**Required work:** For every line in the records that has the word "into", make a copy.

**Dataset extract:**
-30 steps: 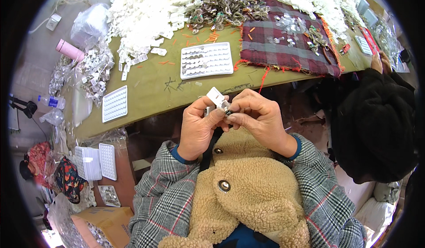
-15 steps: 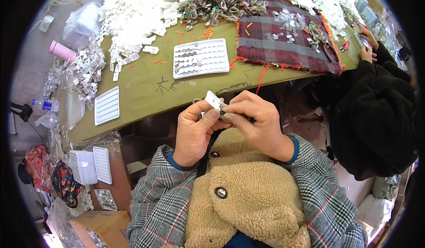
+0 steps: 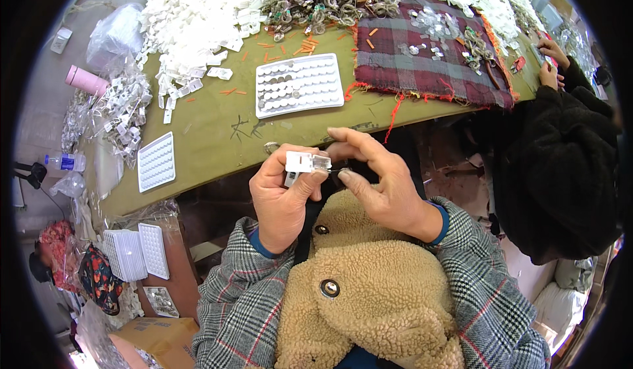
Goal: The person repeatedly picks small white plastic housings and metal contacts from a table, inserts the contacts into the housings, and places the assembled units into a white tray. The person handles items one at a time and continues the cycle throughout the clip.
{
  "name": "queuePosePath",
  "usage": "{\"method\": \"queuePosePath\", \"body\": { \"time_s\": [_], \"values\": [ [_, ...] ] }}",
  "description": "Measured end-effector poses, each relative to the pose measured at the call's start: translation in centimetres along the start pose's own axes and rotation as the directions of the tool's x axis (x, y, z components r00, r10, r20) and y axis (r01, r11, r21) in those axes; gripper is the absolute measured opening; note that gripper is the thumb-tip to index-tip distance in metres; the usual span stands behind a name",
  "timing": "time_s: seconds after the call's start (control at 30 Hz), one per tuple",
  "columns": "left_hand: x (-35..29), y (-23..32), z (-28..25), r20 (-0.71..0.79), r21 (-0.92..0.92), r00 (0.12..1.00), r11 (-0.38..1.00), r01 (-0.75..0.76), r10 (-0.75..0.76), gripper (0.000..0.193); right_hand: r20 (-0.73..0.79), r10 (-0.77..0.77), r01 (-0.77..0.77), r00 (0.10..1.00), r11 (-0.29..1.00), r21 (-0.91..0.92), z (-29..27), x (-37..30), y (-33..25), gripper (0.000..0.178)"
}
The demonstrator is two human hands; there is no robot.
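Note:
My left hand (image 3: 280,194) is closed on a small white plastic housing (image 3: 301,162) with a clear section at its right end, pinched between thumb and fingers. A small looped piece (image 3: 271,147) shows behind that hand's fingers, above the table edge. My right hand (image 3: 389,188) is close on the right, its index finger stretched out and its thumb apart from it. A thin line, perhaps a wire, runs from the housing towards the right thumb tip. Some right fingers are hidden behind the housing.
On the green table (image 3: 211,132) lie a white tray of round pieces (image 3: 300,85), another white tray (image 3: 157,162), orange sticks (image 3: 308,44), a plaid cloth (image 3: 422,66), heaped white housings (image 3: 191,26) and looped cords (image 3: 323,3). A co-worker in black (image 3: 554,165) sits on the right.
The white housing has turned from tilted to nearly level, its clear end towards my right hand. My right fingers have spread, the index finger lifting away. The looped piece has shifted left.

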State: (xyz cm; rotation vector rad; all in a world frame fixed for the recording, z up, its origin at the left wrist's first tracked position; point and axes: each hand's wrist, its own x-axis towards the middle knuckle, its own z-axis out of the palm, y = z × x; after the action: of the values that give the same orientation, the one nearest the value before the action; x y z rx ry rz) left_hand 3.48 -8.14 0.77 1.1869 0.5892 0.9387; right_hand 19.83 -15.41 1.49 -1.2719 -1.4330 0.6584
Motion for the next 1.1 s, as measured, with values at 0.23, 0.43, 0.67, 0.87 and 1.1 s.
{"method": "queuePosePath", "body": {
  "time_s": [0.23, 0.43, 0.67, 0.87, 1.1],
  "values": [
    [-0.4, -0.2, 0.2, 0.048, -0.172, 0.999, 0.985, 0.002, 0.006, 0.015, 0.107, 0.264, -0.281, 0.959, 0.935, 0.216, 0.2, -0.9, -0.9, 0.023],
    [-0.8, -0.3, 0.1, 0.087, -0.146, 0.995, 0.989, -0.037, 0.050, 0.014, -0.026, 0.048, -0.049, 0.998, 0.998, -0.042, 0.7, -1.3, -0.7, 0.010],
    [-1.1, -0.4, 0.0, 0.149, -0.135, 0.981, 0.985, -0.104, 0.124, 0.015, -0.059, 0.082, -0.080, 0.995, 0.996, 0.026, 0.5, -1.4, -0.7, 0.007],
    [-1.1, -0.8, -0.2, 0.148, -0.291, 0.988, 0.957, 0.012, 0.033, 0.020, 0.260, 0.410, -0.483, 0.874, 0.683, 0.548, 0.0, -0.9, -0.5, 0.007],
    [-0.1, -1.7, -1.3, 0.159, -0.479, 0.961, 0.834, 0.274, -0.225, 0.030, -0.122, -0.105, 0.086, 0.987, 0.985, -0.149, -0.3, 0.5, -0.2, 0.016]
  ]
}}
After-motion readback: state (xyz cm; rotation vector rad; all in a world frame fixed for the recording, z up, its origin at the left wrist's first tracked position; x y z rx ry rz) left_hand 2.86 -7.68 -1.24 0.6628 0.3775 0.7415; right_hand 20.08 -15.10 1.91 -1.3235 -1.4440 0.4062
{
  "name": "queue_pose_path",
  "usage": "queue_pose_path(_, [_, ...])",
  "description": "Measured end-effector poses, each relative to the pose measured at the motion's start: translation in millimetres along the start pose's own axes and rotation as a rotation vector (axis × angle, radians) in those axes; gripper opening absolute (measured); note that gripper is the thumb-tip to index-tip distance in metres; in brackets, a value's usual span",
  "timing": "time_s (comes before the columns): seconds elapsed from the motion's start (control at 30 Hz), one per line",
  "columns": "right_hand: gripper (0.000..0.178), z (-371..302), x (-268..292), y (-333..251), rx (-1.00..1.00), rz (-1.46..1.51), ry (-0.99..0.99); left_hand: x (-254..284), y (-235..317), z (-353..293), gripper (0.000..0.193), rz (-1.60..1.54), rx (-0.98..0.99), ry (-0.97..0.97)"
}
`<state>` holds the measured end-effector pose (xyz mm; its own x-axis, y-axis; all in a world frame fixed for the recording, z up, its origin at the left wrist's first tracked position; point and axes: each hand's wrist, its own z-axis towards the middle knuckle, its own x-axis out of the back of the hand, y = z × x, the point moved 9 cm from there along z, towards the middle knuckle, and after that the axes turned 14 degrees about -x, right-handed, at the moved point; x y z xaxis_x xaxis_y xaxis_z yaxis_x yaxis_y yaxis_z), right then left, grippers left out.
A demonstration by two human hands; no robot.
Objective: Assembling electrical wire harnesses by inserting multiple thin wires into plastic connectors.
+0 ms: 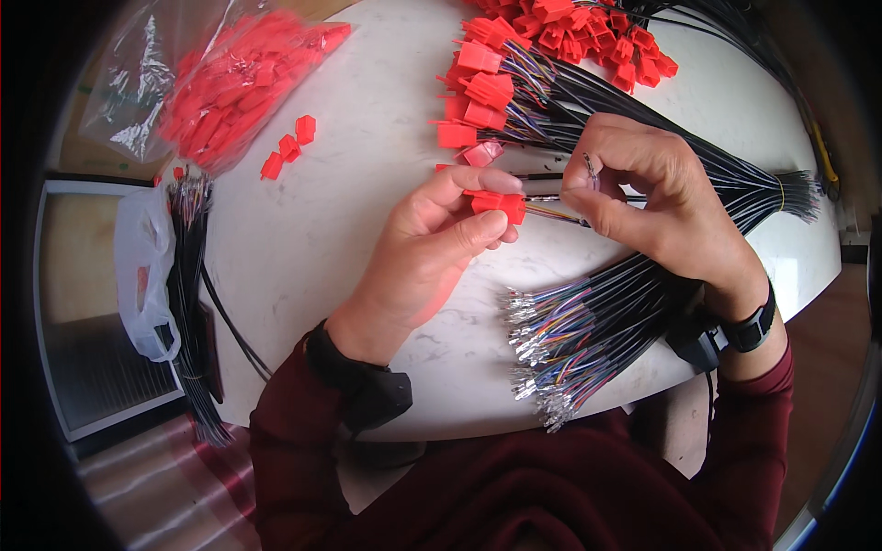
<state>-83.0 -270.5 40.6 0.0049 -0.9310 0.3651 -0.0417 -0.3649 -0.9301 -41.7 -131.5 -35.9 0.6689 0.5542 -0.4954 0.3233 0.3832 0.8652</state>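
Note:
Between the thumb and fingers of my left hand (432, 239) is a red plastic connector housing (501, 206). Several thin coloured wires (551, 213) run out of its right end toward my right hand (643, 188). That hand is pinched on a wire with a small metal terminal (590, 168) at its tip. Beyond both hands lies a bundle of black cables fitted with red housings (487, 90). Closer to me, a second bundle of black cables (634, 298) ends in bare coloured wires with silvery crimped terminals (537, 344).
A clear plastic bag of red housings (253, 83) lies at the far left, with a few loose red housings (289, 147) beside it. Another cable bundle (190, 275) hangs over the table's left edge by a white plastic bag (145, 266). More red housings (597, 37) are piled at the back.

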Motion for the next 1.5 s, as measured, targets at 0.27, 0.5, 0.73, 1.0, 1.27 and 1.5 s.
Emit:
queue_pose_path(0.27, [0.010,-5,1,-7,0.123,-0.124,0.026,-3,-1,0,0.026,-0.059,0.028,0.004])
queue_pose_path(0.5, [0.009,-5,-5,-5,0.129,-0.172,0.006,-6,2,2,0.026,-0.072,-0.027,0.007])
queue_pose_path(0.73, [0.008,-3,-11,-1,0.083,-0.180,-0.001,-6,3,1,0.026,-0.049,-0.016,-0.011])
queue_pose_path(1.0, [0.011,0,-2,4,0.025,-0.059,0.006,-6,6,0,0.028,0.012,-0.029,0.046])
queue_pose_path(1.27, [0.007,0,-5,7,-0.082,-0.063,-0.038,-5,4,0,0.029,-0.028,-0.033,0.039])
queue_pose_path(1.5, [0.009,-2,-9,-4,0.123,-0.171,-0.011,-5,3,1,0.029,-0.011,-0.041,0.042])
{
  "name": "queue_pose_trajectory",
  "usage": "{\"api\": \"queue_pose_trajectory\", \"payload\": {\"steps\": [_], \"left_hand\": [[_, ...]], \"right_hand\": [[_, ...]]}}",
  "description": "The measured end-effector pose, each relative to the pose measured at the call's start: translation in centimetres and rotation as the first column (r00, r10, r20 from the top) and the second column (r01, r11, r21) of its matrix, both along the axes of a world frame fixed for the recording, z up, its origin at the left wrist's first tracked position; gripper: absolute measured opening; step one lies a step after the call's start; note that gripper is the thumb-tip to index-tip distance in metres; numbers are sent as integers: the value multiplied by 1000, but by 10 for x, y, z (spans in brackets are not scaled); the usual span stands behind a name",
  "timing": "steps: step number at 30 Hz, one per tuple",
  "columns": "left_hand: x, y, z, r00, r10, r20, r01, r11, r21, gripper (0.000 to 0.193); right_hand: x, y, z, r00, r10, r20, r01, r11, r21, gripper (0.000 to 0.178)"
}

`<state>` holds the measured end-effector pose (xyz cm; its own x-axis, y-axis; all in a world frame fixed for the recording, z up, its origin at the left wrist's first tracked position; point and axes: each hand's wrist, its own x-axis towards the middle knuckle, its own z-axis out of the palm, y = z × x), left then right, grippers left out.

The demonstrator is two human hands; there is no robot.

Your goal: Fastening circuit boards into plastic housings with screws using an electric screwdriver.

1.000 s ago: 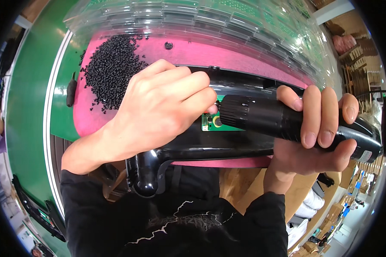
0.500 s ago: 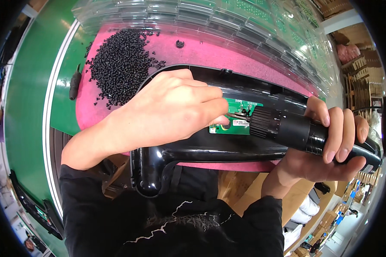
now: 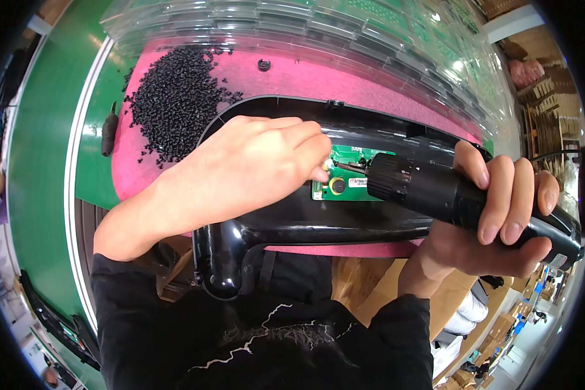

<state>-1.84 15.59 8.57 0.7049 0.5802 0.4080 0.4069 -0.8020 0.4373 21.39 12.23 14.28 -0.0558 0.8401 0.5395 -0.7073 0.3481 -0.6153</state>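
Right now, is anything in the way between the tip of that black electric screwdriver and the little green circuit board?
Nothing visible blocks it. The electric screwdriver in the right hand points its bit straight at the green circuit board inside the black plastic housing. The left hand pinches beside the bit, not across it.

The left hand is covering part of the green circuit board and much of the black plastic housing. The screwdriver tip is too small to tell.
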Motion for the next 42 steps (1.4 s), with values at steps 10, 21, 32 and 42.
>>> {"api": "queue_pose_trajectory", "payload": {"steps": [10,21,32,42], "left_hand": [[-9,-9,5,979,108,-174,-122,990,-72,21],[-10,-11,1,986,66,-153,-86,988,-125,21],[-17,-6,-6,996,51,-70,-61,987,-149,13],[-16,0,-18,999,-24,22,29,969,-246,17]], "right_hand": [[-11,4,-11,946,-93,312,100,995,-6,32],[-14,4,-15,929,-155,336,170,985,-15,30],[-43,21,-5,820,-29,571,51,998,-22,32],[-56,32,-24,768,-114,630,102,993,56,26]]}}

**Task response:**
Goal: The person repeatedly picks small white plastic housings and metal contacts from a table, inserts the contacts into the housings, and places the assembled units into a white tray. The person handles items one at a time and continues the cycle throughout the clip.
Objective: Assembling electrical wire harnesses by inserting multiple thin wires into plastic connectors.
Your goal: Fastening circuit boards into plastic housings with screws using an electric screwdriver.

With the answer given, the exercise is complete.